== WORK TO BE COMPLETED ==
Character for character, write out the data below.

[Records from a dataset]
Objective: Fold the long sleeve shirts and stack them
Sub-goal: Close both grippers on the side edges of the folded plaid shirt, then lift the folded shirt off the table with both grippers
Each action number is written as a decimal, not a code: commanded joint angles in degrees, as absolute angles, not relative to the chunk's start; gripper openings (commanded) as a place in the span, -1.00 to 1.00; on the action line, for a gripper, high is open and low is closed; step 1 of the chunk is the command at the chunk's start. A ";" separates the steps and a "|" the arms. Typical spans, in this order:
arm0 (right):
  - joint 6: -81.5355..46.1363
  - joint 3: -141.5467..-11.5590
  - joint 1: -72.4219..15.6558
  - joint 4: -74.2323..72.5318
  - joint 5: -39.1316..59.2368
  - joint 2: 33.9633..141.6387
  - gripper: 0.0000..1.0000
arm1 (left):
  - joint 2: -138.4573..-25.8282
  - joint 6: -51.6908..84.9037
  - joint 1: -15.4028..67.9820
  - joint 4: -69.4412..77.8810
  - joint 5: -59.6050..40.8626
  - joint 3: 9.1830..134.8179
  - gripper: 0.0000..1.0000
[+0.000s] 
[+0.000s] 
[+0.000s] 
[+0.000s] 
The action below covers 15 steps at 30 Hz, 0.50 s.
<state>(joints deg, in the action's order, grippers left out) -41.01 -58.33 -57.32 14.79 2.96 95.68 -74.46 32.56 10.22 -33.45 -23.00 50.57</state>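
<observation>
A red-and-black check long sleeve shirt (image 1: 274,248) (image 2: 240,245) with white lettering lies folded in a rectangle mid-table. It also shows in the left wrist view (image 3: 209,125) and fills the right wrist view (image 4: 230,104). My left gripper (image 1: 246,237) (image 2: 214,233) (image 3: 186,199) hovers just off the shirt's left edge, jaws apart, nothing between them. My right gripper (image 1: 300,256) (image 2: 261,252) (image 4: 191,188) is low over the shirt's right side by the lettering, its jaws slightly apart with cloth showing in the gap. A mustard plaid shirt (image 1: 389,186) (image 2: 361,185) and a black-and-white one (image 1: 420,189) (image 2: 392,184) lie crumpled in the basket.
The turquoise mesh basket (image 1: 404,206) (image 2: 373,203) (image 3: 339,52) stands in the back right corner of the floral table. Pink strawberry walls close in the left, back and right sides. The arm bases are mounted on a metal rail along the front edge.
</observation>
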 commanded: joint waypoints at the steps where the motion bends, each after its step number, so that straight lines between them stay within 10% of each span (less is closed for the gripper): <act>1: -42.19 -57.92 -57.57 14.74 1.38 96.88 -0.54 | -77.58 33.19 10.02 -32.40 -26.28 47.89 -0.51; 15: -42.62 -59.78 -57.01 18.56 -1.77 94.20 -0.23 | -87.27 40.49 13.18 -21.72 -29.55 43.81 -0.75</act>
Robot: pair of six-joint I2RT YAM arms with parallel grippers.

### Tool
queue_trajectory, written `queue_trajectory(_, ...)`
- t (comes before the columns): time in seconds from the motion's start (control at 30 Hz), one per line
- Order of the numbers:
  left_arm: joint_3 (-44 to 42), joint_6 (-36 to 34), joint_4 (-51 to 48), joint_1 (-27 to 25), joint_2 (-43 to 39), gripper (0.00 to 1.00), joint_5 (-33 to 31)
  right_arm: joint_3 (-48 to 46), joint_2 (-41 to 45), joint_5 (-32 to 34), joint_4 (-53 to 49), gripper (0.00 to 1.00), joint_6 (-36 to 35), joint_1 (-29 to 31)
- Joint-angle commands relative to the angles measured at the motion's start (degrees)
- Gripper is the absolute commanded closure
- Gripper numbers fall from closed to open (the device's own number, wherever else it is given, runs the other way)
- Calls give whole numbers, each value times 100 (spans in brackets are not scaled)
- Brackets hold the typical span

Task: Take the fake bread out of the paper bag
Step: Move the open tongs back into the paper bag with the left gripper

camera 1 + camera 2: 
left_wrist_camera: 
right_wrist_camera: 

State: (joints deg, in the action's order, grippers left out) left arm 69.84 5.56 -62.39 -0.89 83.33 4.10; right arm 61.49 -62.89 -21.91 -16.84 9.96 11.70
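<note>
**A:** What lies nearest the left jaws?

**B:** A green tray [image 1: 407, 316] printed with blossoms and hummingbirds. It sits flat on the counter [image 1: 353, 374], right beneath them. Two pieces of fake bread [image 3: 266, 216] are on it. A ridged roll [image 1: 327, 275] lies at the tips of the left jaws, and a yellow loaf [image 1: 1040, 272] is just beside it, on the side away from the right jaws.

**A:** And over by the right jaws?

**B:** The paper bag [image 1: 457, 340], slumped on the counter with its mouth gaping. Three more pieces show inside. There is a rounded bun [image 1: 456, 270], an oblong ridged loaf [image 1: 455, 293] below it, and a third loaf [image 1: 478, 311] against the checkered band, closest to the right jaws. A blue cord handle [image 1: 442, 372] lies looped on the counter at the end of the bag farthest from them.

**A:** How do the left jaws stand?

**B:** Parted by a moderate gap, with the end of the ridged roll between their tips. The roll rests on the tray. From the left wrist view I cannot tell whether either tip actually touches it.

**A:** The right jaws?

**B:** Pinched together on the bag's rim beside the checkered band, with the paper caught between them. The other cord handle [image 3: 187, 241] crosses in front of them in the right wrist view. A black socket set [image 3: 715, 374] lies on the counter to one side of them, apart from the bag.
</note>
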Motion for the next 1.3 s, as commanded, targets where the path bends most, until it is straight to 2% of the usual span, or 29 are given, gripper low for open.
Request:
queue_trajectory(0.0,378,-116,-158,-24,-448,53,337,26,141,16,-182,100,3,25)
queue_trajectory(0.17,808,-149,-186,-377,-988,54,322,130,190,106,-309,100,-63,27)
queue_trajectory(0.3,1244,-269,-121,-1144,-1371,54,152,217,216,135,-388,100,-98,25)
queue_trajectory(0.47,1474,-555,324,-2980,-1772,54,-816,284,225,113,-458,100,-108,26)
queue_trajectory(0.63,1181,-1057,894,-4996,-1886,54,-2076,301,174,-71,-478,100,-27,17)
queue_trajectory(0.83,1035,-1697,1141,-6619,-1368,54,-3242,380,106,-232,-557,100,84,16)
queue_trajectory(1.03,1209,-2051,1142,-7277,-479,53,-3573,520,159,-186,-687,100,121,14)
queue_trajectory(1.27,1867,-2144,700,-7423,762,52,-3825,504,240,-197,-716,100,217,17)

== ANSWER BOX ==
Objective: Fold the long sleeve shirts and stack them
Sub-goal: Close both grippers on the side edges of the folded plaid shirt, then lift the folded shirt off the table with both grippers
Each action number is written as a decimal, not a code: commanded joint angles in degrees, as absolute angles, not relative to the chunk's start; gripper openings (commanded) as a place in the span, -1.00 to 1.00; on the action line, for a gripper, high is open and low is closed; step 1 of the chunk is the command at the chunk's start. A ";" separates the steps and a "|" the arms. Typical spans, in this order:
arm0 (right):
  - joint 6: -81.5355..46.1363
  - joint 3: -141.5467..-11.5590
  - joint 1: -72.4219..15.6558
  - joint 4: -74.2323..72.5318
  - joint 5: -39.1316..59.2368
  - joint 2: 33.9633..141.6387
  - gripper: 0.0000..1.0000
arm1 (left):
  - joint 2: -138.4573..-25.8282
  - joint 6: -51.6908..84.9037
  - joint 1: -15.4028..67.9820
  - joint 4: -69.4412..77.8810
  - joint 5: -59.6050..40.8626
  - joint 3: 9.1830..134.8179
  - gripper: 0.0000..1.0000
[+0.000s] 
[+0.000s] 
[+0.000s] 
[+0.000s] 
The action below covers 15 steps at 30 Hz, 0.50 s.
<state>(joints deg, in the action's order, grippers left out) -41.01 -58.33 -57.32 14.79 2.96 95.68 -74.46 32.56 10.22 -33.45 -23.00 50.57</state>
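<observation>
A red-and-black check long sleeve shirt (image 1: 274,248) (image 2: 240,245) with white lettering lies folded in a rectangle mid-table. It also shows in the left wrist view (image 3: 209,125) and fills the right wrist view (image 4: 230,104). My left gripper (image 1: 246,237) (image 2: 214,233) (image 3: 186,199) hovers just off the shirt's left edge, jaws apart, nothing between them. My right gripper (image 1: 300,256) (image 2: 261,252) (image 4: 191,188) is low over the shirt's right side by the lettering, its jaws slightly apart with cloth showing in the gap. A mustard plaid shirt (image 1: 389,186) (image 2: 361,185) and a black-and-white one (image 1: 420,189) (image 2: 392,184) lie crumpled in the basket.
The turquoise mesh basket (image 1: 404,206) (image 2: 373,203) (image 3: 339,52) stands in the back right corner of the floral table. Pink strawberry walls close in the left, back and right sides. The arm bases are mounted on a metal rail along the front edge.
</observation>
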 commanded: joint waypoints at the steps where the motion bends, each after its step number, so that straight lines between them stay within 10% of each span (less is closed for the gripper): <act>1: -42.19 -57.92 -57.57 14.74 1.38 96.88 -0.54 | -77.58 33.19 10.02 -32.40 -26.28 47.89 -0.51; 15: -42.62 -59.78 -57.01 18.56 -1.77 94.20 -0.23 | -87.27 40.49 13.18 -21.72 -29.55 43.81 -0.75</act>
Robot: pair of six-joint I2RT YAM arms with parallel grippers.

### Tool
queue_trajectory, written `queue_trajectory(_, ...)`
- t (comes before the columns): time in seconds from the motion's start (control at 30 Hz), one per line
- Order of the numbers:
  left_arm: joint_3 (-44 to 42), joint_6 (-36 to 34), joint_4 (-51 to 48), joint_1 (-27 to 25), joint_2 (-43 to 39), gripper (0.00 to 1.00), joint_5 (-33 to 31)
  right_arm: joint_3 (-48 to 46), joint_2 (-41 to 45), joint_5 (-32 to 34), joint_4 (-53 to 49), gripper (0.00 to 1.00), joint_6 (-36 to 35), joint_1 (-29 to 31)
- Joint-angle commands relative to the angles measured at the motion's start (degrees)
- Gripper is the absolute commanded closure
- Gripper numbers fall from closed to open (the device's own number, wherever else it is given, runs the other way)
- Calls give whole numbers, each value times 100 (spans in brackets are not scaled)
- Brackets hold the typical span

Task: Take the fake bread out of the paper bag
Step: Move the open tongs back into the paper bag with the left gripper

camera 1 + camera 2: 
left_wrist_camera: 
right_wrist_camera: 

State: (joints deg, in the action's order, grippers left out) left arm 69.84 5.56 -62.39 -0.89 83.33 4.10; right arm 61.49 -62.89 -21.91 -16.84 9.96 11.70
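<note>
**A:** What lies nearest the left jaws?

**B:** A green tray [image 1: 407, 316] printed with blossoms and hummingbirds. It sits flat on the counter [image 1: 353, 374], right beneath them. Two pieces of fake bread [image 3: 266, 216] are on it. A ridged roll [image 1: 327, 275] lies at the tips of the left jaws, and a yellow loaf [image 1: 1040, 272] is just beside it, on the side away from the right jaws.

**A:** And over by the right jaws?

**B:** The paper bag [image 1: 457, 340], slumped on the counter with its mouth gaping. Three more pieces show inside. There is a rounded bun [image 1: 456, 270], an oblong ridged loaf [image 1: 455, 293] below it, and a third loaf [image 1: 478, 311] against the checkered band, closest to the right jaws. A blue cord handle [image 1: 442, 372] lies looped on the counter at the end of the bag farthest from them.

**A:** How do the left jaws stand?

**B:** Parted by a moderate gap, with the end of the ridged roll between their tips. The roll rests on the tray. From the left wrist view I cannot tell whether either tip actually touches it.

**A:** The right jaws?

**B:** Pinched together on the bag's rim beside the checkered band, with the paper caught between them. The other cord handle [image 3: 187, 241] crosses in front of them in the right wrist view. A black socket set [image 3: 715, 374] lies on the counter to one side of them, apart from the bag.
</note>
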Motion for the next 1.3 s, as commanded, targets where the path bends most, until it is straight to 2% of the usual span, or 29 are given, gripper low for open.
Request:
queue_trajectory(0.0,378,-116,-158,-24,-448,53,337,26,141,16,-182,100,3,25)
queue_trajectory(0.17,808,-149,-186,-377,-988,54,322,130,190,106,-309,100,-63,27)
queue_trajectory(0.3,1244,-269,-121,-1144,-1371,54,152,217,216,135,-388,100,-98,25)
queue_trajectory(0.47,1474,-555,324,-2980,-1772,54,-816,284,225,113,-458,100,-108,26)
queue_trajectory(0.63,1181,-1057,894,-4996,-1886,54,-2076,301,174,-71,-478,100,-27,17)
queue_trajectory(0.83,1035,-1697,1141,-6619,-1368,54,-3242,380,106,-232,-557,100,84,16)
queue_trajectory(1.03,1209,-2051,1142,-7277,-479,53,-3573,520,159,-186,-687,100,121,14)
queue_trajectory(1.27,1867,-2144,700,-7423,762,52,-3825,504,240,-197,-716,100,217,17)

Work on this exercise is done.